» **What you are asked to do**
The following data has a line with "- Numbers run" and a line with "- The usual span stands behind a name". Write out exactly those lines and all the lines between them.

» **Data block**
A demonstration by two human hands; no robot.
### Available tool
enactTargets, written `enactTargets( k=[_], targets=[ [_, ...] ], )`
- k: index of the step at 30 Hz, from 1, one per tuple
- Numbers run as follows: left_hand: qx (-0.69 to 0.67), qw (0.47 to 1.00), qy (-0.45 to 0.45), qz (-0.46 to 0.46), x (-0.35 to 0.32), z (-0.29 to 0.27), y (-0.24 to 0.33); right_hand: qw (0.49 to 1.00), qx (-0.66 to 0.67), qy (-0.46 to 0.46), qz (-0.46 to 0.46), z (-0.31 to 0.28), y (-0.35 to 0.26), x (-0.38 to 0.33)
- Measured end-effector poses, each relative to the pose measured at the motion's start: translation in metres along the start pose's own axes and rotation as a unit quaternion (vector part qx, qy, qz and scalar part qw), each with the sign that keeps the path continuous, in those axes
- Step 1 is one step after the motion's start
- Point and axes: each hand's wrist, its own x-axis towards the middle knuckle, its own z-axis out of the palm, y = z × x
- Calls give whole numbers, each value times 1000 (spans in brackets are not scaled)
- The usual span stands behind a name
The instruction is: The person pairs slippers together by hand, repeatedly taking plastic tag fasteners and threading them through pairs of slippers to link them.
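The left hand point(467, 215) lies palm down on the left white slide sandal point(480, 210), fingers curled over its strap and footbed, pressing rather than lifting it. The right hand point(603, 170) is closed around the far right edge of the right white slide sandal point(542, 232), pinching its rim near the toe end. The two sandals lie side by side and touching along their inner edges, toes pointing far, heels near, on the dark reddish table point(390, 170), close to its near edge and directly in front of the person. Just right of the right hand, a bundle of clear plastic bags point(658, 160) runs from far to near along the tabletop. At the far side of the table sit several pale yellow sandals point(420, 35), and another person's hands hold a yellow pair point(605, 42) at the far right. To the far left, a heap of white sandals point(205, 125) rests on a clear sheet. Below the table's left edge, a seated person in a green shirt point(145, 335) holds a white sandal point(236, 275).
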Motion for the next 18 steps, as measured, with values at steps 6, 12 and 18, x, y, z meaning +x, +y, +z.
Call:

» **Response**
- Numbers run as follows: left_hand: qx (-0.69 to 0.67), qw (0.47 to 1.00), qy (-0.45 to 0.45), qz (-0.46 to 0.46), x (-0.35 to 0.32), z (-0.29 to 0.27), y (-0.24 to 0.33); right_hand: qw (0.49 to 1.00), qx (-0.66 to 0.67), qy (-0.46 to 0.46), qz (-0.46 to 0.46), z (-0.31 to 0.28), y (-0.35 to 0.26), x (-0.38 to 0.33)
- Measured end-effector poses, each relative to the pose measured at the motion's start: translation in metres along the start pose's own axes and rotation as a unit quaternion (vector part qx, qy, qz and scalar part qw), each with the sign that keeps the path continuous, in those axes
- Step 1 is one step after the motion's start
- Point and axes: each hand's wrist, its own x-axis towards the middle knuckle, its own z-axis out of the palm, y = z × x
- Calls give whole numbers, each value times 1000 (spans in brackets are not scaled)
- The usual span stands behind a name

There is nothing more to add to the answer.